## WORK TASK
Using the data that follows, give the number of lines in which the word "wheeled" occurs. Write only the number.

=== Begin Enclosure ===

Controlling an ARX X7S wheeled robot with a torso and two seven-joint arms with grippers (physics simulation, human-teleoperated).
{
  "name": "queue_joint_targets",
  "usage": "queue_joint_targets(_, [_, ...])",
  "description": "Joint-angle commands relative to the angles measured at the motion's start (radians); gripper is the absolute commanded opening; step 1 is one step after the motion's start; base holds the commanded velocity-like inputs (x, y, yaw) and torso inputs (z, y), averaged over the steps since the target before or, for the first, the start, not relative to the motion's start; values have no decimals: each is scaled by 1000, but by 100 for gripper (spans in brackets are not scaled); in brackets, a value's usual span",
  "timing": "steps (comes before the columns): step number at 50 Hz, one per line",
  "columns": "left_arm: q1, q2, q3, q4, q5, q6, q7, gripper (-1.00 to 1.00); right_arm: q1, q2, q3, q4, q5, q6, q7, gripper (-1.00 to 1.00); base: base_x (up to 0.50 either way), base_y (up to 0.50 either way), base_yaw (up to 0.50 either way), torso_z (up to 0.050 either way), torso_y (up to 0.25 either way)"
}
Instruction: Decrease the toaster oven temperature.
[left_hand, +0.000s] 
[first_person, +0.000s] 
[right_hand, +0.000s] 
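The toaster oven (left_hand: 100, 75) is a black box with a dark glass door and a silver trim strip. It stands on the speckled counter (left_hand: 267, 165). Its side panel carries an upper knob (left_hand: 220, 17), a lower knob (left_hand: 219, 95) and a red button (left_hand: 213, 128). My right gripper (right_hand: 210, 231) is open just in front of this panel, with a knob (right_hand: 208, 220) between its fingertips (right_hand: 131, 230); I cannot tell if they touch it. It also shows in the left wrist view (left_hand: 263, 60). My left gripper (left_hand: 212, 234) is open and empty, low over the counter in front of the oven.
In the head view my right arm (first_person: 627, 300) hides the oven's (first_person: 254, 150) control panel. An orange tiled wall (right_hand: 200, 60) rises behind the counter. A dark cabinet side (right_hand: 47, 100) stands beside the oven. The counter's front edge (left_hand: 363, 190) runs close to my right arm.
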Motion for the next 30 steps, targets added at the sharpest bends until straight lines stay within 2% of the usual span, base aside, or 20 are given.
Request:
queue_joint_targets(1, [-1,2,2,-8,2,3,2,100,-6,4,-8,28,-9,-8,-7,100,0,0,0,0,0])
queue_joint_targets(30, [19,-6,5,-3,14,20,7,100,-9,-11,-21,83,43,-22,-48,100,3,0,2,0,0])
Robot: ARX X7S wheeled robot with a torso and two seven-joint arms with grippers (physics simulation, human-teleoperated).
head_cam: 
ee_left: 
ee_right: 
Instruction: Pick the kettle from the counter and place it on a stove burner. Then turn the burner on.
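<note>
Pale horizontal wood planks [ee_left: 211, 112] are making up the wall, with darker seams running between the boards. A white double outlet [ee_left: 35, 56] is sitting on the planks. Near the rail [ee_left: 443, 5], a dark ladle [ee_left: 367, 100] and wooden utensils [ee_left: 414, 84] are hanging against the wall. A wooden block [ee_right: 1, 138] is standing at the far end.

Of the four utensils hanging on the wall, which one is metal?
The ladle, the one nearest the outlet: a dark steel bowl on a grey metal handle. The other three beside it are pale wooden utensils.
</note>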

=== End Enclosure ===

## RESULT FOR THIS EXERCISE
2